The researchers suggest that a better understanding of the various forms of fake and real news could lead to improved labeling of content, which could help restore some of that news segmentation. If content is properly labeled, online news consumers may have different reactions to different forms of news and information, according to Sundar.
“For example, if a piece of content is labeled as straight news, then it’s a different story then if it’s labeled commentary, or satire,” he said. “So, we think it’s very important to recognize the various elements of online news to be able to calibrate the expectations of readers and also of certain public figures who accuse the media of falsifying information.”
Using computers to automatically detect fake news is difficult because these systems only see the content as either true or fake, said Dongwon Lee, the principal investigator of the project and an associate professor in the College of Information Sciences and Technology.

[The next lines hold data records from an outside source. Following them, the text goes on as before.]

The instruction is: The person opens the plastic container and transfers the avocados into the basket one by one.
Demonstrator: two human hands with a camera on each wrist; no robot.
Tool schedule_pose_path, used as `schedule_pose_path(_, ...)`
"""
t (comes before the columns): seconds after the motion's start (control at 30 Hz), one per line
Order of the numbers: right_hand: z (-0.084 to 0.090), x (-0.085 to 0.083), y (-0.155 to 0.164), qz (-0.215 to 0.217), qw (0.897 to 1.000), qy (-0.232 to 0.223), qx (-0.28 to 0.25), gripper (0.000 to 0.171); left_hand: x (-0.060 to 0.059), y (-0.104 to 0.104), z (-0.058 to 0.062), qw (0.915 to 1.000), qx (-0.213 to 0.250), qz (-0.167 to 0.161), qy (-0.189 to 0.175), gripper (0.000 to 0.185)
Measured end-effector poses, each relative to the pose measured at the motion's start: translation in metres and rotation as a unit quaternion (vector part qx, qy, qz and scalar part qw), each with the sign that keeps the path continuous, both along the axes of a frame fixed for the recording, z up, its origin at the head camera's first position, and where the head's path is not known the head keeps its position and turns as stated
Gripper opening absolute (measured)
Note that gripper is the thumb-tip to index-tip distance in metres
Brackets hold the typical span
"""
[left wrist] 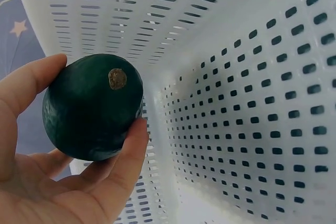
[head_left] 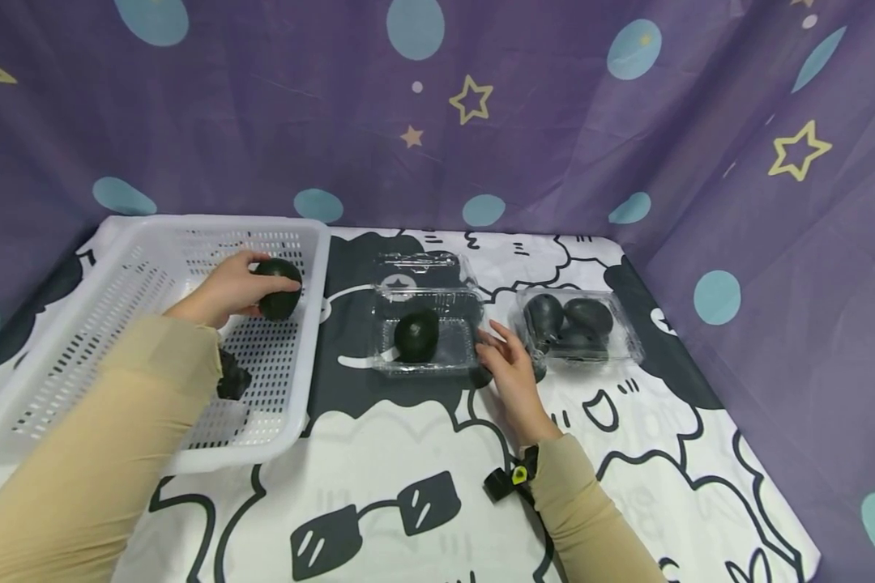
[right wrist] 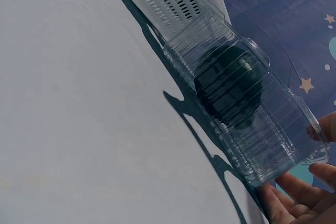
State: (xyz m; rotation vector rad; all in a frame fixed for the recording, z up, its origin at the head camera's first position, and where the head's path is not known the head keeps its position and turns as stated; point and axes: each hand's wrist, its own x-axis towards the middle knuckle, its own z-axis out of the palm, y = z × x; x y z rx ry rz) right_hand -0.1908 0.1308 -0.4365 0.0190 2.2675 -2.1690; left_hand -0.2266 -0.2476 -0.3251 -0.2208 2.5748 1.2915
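Dark green avocado (head_left: 278,289), stem scar up, cupped in left hand (head_left: 226,289) with thumb and fingers (left wrist: 128,156) curled round it, held low inside white perforated basket (head_left: 66,340) at 10 o'clock on the table (head_left: 627,453); grip likely suited to setting fruit down gently. Clear plastic clamshell (head_left: 426,332), lid open toward 12 o'clock, at centre; one avocado (head_left: 416,336) inside. Right hand (head_left: 510,368) at clamshell's 3 o'clock edge, fingers fairly straight against the rim, apparently steadying the light tray. Second clamshell (head_left: 579,328), closed, at 2 o'clock, holding several avocados.
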Motion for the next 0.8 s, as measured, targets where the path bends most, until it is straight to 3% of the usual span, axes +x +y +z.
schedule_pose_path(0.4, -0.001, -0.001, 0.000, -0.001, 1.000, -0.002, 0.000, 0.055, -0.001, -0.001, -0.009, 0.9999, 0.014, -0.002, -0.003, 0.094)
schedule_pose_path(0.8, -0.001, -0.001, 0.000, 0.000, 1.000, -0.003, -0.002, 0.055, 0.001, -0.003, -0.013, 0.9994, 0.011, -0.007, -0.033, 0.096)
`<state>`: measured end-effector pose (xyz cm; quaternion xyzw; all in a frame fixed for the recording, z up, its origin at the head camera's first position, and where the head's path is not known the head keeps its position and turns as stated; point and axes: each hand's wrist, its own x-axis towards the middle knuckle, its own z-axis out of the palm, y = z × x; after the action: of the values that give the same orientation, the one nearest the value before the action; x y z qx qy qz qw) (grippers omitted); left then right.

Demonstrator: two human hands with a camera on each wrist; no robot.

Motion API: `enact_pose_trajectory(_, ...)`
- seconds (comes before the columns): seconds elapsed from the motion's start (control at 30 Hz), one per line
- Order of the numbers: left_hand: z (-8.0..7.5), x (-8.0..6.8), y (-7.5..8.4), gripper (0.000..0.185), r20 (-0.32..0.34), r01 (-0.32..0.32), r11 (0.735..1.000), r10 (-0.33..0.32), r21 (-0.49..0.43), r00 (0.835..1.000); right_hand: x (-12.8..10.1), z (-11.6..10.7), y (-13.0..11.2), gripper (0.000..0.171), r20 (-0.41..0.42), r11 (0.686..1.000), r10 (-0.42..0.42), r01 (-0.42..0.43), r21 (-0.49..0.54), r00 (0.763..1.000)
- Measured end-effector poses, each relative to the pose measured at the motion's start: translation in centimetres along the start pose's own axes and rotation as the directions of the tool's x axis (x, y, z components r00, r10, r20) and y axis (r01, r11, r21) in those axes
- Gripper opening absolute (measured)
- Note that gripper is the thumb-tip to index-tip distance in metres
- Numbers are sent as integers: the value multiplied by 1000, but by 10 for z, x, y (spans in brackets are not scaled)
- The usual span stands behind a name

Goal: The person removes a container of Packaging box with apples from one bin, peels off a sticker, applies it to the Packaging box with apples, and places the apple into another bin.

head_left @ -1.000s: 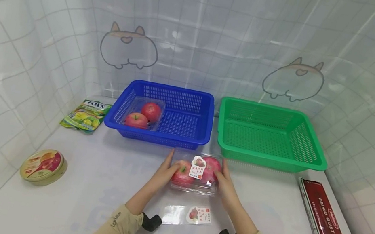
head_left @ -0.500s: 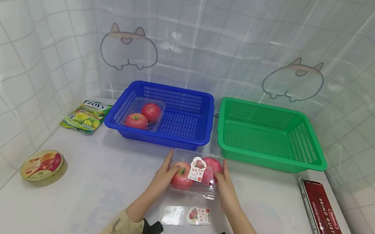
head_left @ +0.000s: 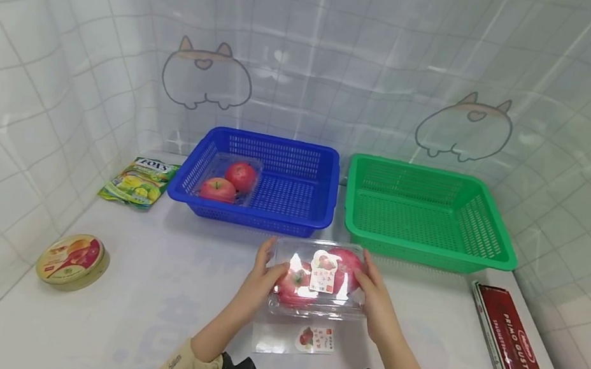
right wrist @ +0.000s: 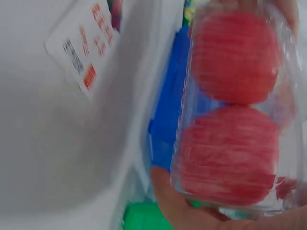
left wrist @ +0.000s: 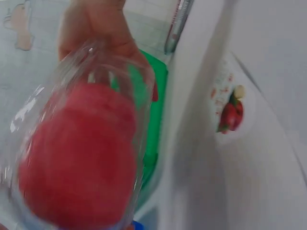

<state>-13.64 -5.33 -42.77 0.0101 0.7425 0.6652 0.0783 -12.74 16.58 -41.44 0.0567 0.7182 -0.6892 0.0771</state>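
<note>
Hands grip apple pack (head_left: pixel 318 278) at both ends, left hand (head_left: pixel 261 276) & right hand (head_left: pixel 374 295) w/ fingers curled on it, so it stays level above table (head_left: pixel 168 293), near baskets.

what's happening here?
A person holds a clear apple pack with two red apples between the left hand and right hand, just above the white table. Behind it sit a blue basket with another apple pack and a green basket. A loose label strip lies beneath.
</note>
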Motion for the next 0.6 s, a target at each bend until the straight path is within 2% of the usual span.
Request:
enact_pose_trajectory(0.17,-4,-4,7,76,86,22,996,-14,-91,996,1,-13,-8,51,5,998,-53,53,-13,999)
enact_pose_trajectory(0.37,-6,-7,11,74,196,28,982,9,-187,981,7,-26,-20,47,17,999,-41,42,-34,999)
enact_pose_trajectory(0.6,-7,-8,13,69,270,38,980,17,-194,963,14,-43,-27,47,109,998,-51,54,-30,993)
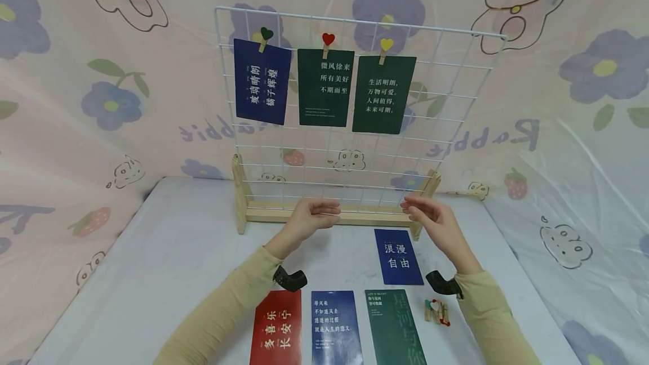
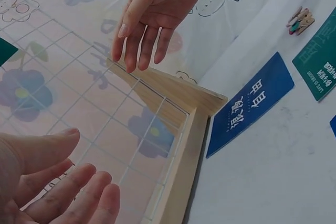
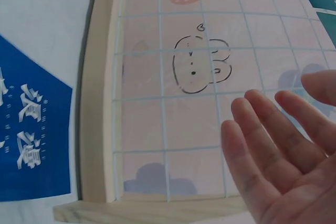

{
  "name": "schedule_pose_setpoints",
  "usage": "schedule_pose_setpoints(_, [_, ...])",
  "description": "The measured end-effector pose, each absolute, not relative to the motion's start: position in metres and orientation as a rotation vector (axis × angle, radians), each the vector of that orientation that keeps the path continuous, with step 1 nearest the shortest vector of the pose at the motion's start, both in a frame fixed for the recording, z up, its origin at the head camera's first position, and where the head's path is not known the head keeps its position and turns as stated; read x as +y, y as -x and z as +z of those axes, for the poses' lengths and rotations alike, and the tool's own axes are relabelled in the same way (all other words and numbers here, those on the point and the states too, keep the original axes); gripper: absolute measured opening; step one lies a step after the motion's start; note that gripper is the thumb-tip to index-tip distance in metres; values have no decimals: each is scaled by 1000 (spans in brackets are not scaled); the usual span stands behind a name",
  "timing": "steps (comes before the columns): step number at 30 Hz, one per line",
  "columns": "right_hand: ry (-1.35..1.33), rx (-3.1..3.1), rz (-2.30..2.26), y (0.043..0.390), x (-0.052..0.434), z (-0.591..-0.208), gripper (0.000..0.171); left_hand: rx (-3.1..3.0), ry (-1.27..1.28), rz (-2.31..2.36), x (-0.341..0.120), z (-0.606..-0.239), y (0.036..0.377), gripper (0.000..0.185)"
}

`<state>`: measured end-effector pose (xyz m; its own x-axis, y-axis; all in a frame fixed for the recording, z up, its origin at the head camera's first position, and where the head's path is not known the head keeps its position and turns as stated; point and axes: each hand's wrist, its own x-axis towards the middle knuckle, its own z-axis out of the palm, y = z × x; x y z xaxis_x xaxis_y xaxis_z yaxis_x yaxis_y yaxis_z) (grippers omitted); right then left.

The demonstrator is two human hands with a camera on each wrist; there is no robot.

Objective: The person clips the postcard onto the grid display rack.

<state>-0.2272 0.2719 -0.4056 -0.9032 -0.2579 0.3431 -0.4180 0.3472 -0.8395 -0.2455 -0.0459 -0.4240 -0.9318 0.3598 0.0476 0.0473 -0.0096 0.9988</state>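
Observation:
A white wire grid panel [image 1: 355,145] stands upright in a wooden base [image 1: 334,216] at the back of the white table [image 1: 152,263]. Three cards hang on it from heart clips: a blue card [image 1: 262,81], a dark green card [image 1: 325,87] and another green card [image 1: 383,94]. My left hand [image 1: 315,216] and right hand [image 1: 425,214] hover empty just in front of the base, fingers relaxed, palms facing each other. The left hand [image 2: 58,182] and right hand [image 2: 144,24] show beside the wooden base [image 2: 181,124]. The right hand [image 3: 283,156] hovers before the grid panel [image 3: 173,77].
A blue card [image 1: 398,256] lies flat under my right hand. A red card [image 1: 276,328], a blue card [image 1: 336,328] and a green card [image 1: 395,328] lie in a row at the front edge. Several small wooden clips [image 1: 437,312] lie by my right wrist. Printed cloth [image 1: 76,100] surrounds the table.

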Motion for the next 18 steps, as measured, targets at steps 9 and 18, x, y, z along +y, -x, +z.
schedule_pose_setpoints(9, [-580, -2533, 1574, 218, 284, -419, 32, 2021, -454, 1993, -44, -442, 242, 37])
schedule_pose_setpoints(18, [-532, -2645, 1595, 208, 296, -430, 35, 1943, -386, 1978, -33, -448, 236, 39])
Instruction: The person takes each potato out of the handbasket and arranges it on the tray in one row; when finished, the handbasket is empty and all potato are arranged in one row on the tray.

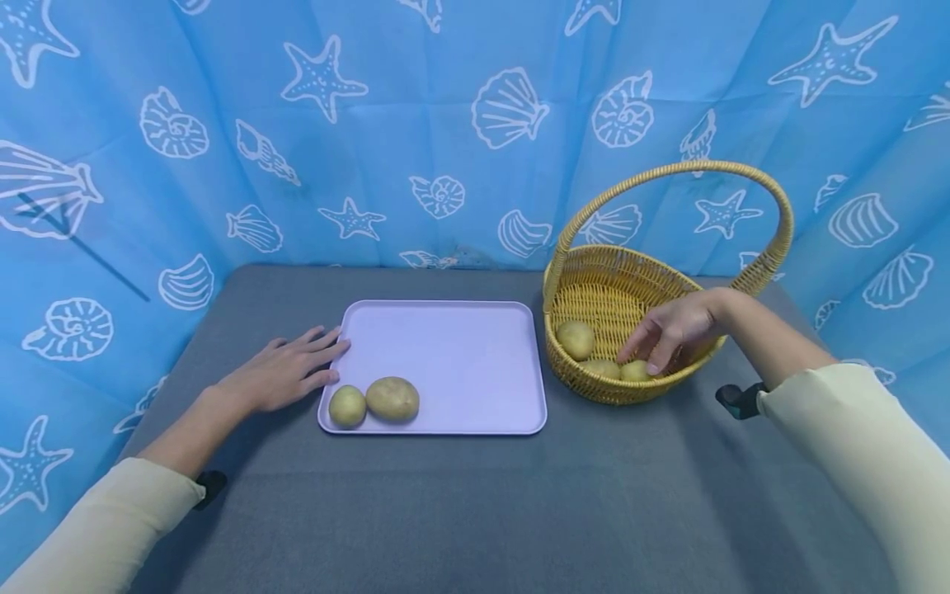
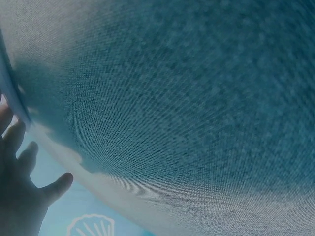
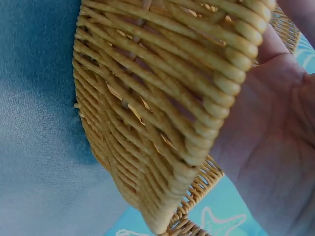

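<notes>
Right hand (image 1: 679, 330) inside basket (image 1: 586, 381), loose fingers directly above, touching nearest potato (image 1: 635, 370). Left hand (image 1: 285, 373) flat on table (image 1: 475, 503), well apart.

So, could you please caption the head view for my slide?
Right hand reaches into wicker basket of potatoes; left hand rests beside lilac tray.

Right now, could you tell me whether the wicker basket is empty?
Not empty: the wicker basket holds three potatoes, with the right hand reaching in.
</notes>
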Demonstrator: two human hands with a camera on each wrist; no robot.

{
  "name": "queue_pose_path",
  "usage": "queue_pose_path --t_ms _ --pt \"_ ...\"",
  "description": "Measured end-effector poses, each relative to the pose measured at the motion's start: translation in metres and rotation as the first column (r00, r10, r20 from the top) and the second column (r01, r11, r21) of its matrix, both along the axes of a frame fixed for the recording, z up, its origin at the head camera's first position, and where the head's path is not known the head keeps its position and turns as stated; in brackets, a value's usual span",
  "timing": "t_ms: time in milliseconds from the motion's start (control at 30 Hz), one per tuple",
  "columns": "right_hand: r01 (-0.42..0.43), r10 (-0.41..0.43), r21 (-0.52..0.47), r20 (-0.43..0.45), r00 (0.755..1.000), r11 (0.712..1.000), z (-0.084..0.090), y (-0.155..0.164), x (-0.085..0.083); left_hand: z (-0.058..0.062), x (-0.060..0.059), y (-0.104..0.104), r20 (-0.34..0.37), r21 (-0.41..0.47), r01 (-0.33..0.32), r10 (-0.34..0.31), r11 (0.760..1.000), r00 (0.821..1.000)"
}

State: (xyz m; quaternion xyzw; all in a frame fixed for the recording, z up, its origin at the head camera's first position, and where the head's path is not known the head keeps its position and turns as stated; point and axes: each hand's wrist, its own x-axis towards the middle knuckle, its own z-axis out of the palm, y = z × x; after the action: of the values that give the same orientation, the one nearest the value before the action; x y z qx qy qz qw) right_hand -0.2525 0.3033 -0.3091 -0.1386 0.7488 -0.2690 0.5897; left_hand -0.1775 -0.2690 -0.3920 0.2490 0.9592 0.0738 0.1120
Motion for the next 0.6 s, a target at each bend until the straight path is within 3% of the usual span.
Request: queue_pose_path --t_ms 233,600 --pt "0.027 -0.027 0.054 -0.002 1.0 0.998 -0.001 -0.008 -0.002 0.0 0.001 -0.001 -0.001 0.005 -0.001 0.001 1.0 1.0" --pt "-0.025 0.028 0.081 -0.027 0.999 0.996 0.001 -0.012 -0.003 -0.002 0.0 -0.002 0.001 0.012 0.003 -0.003 1.0 1.0"
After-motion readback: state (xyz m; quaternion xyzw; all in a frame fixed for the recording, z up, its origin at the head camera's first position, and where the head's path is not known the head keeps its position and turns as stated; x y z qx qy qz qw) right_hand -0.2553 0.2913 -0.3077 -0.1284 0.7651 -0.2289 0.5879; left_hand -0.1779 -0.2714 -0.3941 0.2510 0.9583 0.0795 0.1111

Lee, who is also an affiliate of ICDS, said that is not always the case.
“As we encounter content in real life, the situation is much messier and murkier,” said Lee. “For instance, despite containing some factually incorrect information, a satire article should not be blindly labeled as fake if the context is clear; yet, at the same time, if only some parts of the satire article are used, out of context, in social media, then it should be labeled as fake to curb its spread.”
He added that this study’s findings could be used to develop AI techniques that can identify multiple types of fake news, which will better reflect the real-world news environment.
“Our improved understanding in this article on the characteristics of seven sub-types on the spectrum of true-to-fake news will enable us to develop a new type of an auto-detection system capable of more fine-grained judgements,” said Lee. “We are currently developing such a solution using the multinomial supervised learning technique in machine learning.”
Thai Le, doctoral student in information sciences and technology, also worked with the team.
The National Science Foundation supported this work.